▶ [WHAT YOU ARE ASKED TO DO]
Each line from the one containing "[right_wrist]" through the end of the data below is to be output verbatim, with no lines added or left out.

▶ [GIVEN INFORMATION]
····················

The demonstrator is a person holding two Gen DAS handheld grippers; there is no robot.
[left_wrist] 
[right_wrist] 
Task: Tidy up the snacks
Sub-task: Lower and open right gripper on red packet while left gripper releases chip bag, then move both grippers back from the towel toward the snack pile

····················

▶ [ANSWER SPACE]
[right_wrist] 
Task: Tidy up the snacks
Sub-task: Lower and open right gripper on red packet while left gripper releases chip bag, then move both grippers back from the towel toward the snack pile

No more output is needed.